时间在静止里,慢慢地行进着,一分一秒,只是空白,……
“你说,他们怎么做的?”在那一片纯色的空白里,我听到了墨儿空灵的声音。
“那我现在去还书…..”我假装起身,却被一只胳膊挡住了——挡在我的肩头,顺势将我揽抱了去,在厚重的棉被之下,墨儿的体温还在上升,成熟的,滚烫的……吸引着人,诱惑着人,可即便如此,那也不能怎么样…….我再次笑了。

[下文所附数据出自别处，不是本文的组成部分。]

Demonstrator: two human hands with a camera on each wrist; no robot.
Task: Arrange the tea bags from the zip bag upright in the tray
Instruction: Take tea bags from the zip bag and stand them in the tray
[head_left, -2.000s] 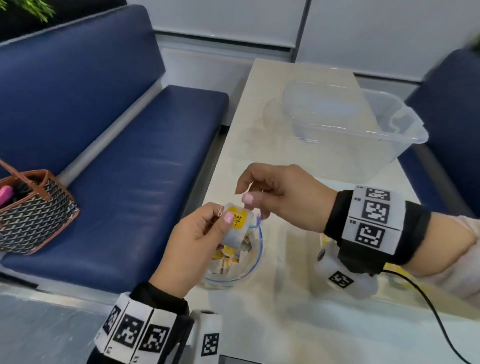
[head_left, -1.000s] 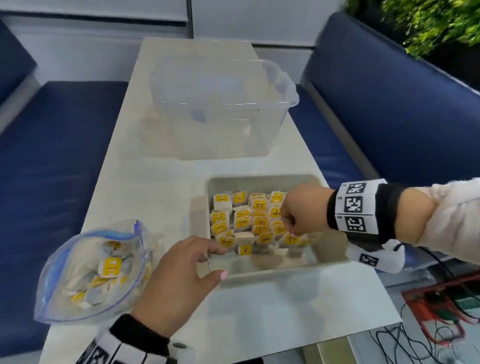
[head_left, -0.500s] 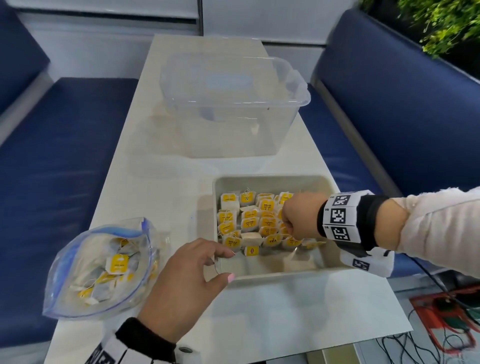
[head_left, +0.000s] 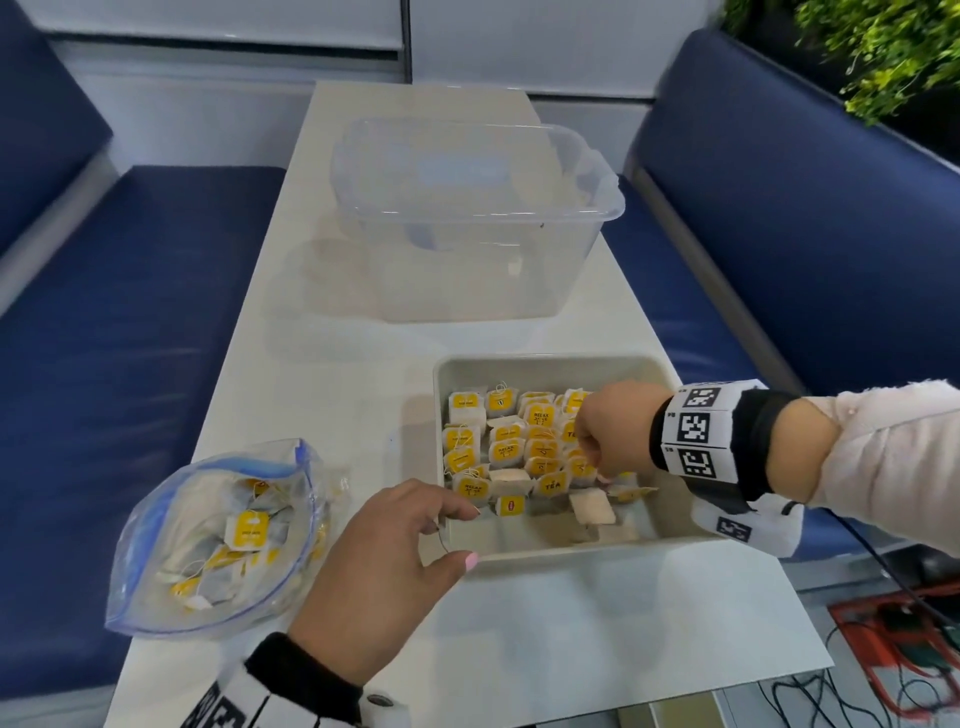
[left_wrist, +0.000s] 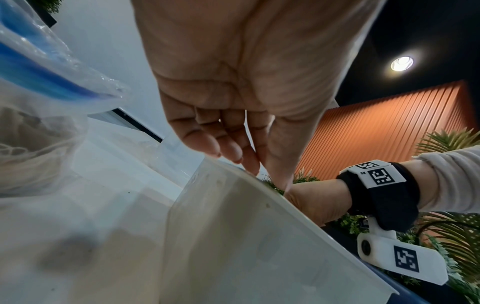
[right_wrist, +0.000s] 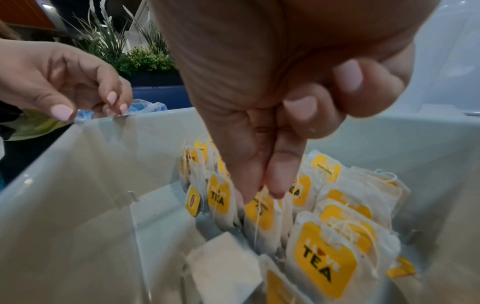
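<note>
Zip bag (head_left: 218, 540), mouth open, sits at the surface (head_left: 322, 395) left edge, tea bags inside. Left hand (head_left: 379, 577) loosely curled, fingertips resting on tray (head_left: 571, 545) near-left rim. Tray holds upright tea bags (head_left: 506, 441); its near strip bare. Right hand (head_left: 615, 434) reaches down, thumb and forefinger pinching one tea bag (right_wrist: 259, 214).
</note>
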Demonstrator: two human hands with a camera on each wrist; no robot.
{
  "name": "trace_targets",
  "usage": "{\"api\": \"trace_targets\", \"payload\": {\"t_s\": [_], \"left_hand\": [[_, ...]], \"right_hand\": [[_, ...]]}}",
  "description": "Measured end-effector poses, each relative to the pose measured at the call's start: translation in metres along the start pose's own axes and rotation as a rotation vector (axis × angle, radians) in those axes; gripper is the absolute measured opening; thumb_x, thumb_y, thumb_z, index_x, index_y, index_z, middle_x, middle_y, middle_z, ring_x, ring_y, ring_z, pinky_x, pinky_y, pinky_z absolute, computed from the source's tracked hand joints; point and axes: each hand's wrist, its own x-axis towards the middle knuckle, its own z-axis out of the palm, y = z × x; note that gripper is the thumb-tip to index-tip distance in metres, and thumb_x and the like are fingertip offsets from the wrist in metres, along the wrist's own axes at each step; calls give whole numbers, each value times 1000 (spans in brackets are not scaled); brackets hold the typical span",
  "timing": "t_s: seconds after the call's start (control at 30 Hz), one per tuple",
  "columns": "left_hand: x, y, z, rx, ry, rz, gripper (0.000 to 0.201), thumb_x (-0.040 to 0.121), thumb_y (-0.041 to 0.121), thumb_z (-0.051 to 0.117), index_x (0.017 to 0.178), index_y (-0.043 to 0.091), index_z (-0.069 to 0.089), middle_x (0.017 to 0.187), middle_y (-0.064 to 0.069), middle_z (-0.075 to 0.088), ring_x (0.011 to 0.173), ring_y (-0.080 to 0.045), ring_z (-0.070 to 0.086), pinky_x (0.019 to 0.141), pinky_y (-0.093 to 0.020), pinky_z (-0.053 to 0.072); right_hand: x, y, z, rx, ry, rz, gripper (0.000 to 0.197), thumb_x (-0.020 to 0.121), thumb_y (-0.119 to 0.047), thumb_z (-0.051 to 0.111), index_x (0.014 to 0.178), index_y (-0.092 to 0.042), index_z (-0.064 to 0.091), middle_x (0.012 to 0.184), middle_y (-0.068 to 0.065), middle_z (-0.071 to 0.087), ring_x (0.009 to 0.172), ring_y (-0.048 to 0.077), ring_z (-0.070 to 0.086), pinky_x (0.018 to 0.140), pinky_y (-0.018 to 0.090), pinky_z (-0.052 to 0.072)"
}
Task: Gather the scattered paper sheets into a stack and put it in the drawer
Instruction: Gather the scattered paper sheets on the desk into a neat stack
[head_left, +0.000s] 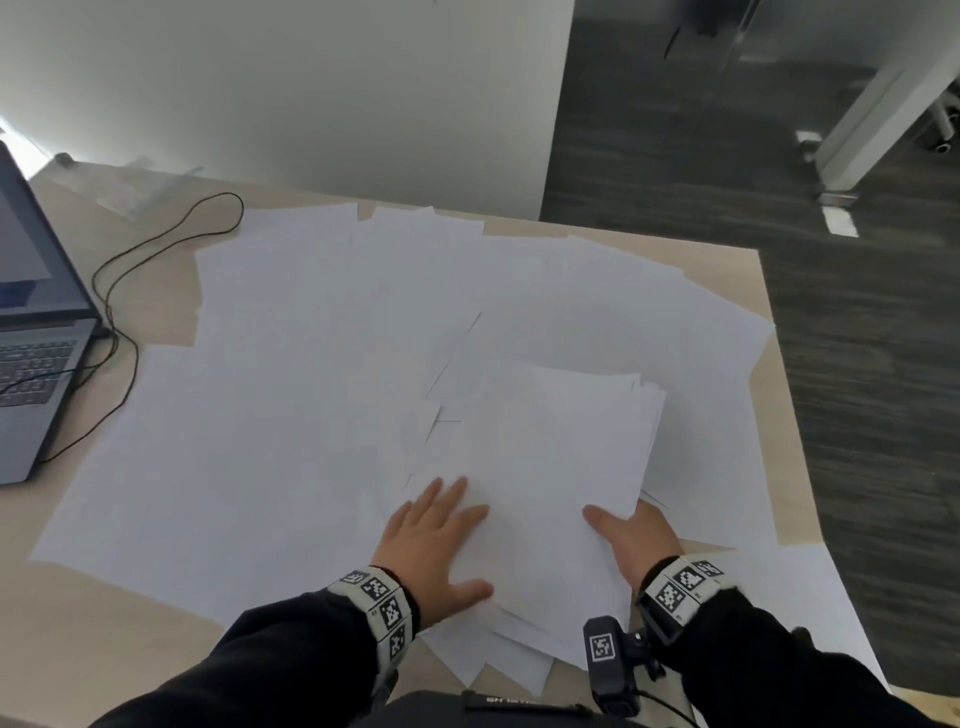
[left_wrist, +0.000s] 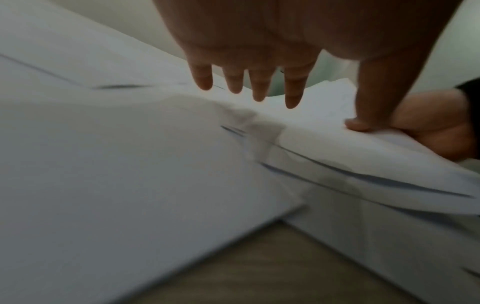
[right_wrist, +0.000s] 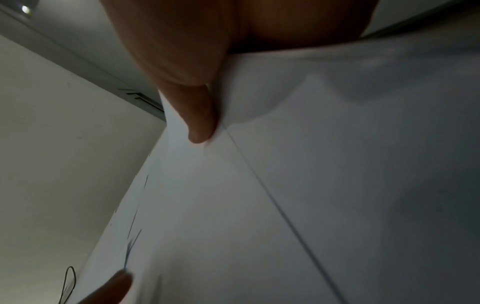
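Note:
Several white paper sheets (head_left: 311, 364) lie scattered and overlapping across the beige table (head_left: 93, 634). A loose stack of sheets (head_left: 561, 457) sits near the front right, its right side lifted. My right hand (head_left: 631, 535) grips the stack's near right edge, thumb (right_wrist: 200, 123) on top and fingers hidden beneath. My left hand (head_left: 434, 540) lies flat with fingers (left_wrist: 259, 86) straight at the stack's left edge, its thumb (left_wrist: 363, 115) pressing on the top sheet (left_wrist: 324, 127). No drawer is in view.
An open laptop (head_left: 36, 332) stands at the table's left edge, with a thin black cable (head_left: 130, 270) looping beside it. Some sheets overhang the table's right and near edges. Dark carpet floor (head_left: 857, 389) lies to the right, a white wall behind.

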Motion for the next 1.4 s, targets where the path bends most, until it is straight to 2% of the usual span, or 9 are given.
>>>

第二天一大清早,我便醒了,出人意料的是,墨儿却还在熟睡中。
我眯着眼,看着他。阳光已是通透,从窗户折射进来,将白色的被面映成金色的、带有某种质感的物体,和那物体两厢融合的是墨儿的脸,古铜色的肌肤,细碎的睫毛,微翘的唇……一种遐思萦上脑际,眼前的场景多么虚幻,虚幻如同小说里的某一个片段,虚幻如同一场梦……可那片段是好的回忆么,那梦是理想的投影么……
我摇了摇头,复又闭上了眼睛。
当我再一次醒来,却没有看见墨儿。我趿拉着鞋朝外走去,一门之外的老板娘正在修剪一捧花束,我好奇地问,“哪儿来的?”老板娘笑,“我一直很爱花的,只是不爱摆弄。”她只顾自己想说的,并未涉及我的问话,但看得出来,心情是极好的。
我没有深究,笑着点点头,继续往前走。
途经‘冬虫夏草‘时,我忍不住别过头朝里瞅了瞅。
昨晚那个小男孩……果真在里面!一床棕色的毛毯裹挟在身,一条腿正裸露在外,两支胳膊环抱着一个极小的枕头,那恬然的睡姿只昭示着俩字儿,纯真。
我又笑了笑。回过头来,朝洗漱间走去…..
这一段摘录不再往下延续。